## [INPUT DATA]
>>>>

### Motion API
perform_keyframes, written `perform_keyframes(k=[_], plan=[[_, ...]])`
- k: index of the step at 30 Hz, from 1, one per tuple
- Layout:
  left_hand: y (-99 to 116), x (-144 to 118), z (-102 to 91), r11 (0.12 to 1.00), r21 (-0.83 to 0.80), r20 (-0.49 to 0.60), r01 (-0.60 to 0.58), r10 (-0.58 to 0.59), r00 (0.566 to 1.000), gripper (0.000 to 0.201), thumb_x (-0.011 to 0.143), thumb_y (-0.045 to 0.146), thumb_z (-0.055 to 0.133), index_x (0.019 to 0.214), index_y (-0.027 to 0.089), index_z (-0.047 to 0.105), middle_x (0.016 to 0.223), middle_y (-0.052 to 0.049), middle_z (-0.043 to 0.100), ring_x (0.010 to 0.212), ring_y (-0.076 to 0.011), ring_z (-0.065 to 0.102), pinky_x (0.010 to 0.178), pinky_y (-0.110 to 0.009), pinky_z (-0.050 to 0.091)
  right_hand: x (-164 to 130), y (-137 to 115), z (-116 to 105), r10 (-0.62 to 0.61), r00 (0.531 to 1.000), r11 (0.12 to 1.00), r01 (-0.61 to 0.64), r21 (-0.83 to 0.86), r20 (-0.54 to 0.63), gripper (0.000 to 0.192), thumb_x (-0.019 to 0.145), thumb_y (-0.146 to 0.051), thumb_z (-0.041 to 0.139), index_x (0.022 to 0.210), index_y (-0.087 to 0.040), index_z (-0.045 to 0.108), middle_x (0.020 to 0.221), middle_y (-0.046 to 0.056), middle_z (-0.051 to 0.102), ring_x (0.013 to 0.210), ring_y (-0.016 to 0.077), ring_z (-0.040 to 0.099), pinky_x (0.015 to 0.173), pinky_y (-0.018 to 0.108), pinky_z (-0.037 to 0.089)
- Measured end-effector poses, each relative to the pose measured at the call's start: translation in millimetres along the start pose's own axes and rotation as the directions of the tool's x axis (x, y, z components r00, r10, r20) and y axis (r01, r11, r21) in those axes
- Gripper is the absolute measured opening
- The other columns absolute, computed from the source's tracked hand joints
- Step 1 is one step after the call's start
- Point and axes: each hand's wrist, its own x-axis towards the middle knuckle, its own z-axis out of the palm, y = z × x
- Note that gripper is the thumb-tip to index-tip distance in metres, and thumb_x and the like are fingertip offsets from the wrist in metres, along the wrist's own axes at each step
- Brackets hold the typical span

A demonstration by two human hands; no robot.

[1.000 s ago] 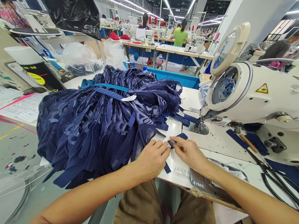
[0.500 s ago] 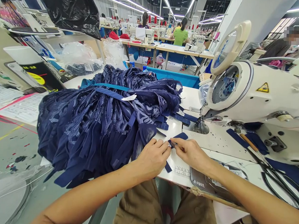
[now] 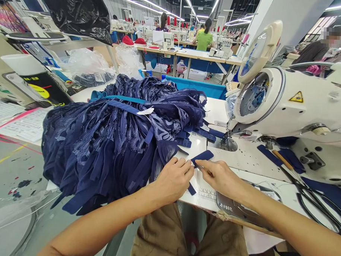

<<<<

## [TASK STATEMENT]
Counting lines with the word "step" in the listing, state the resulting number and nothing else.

## [RESPONSE FOR THIS EXERCISE]
3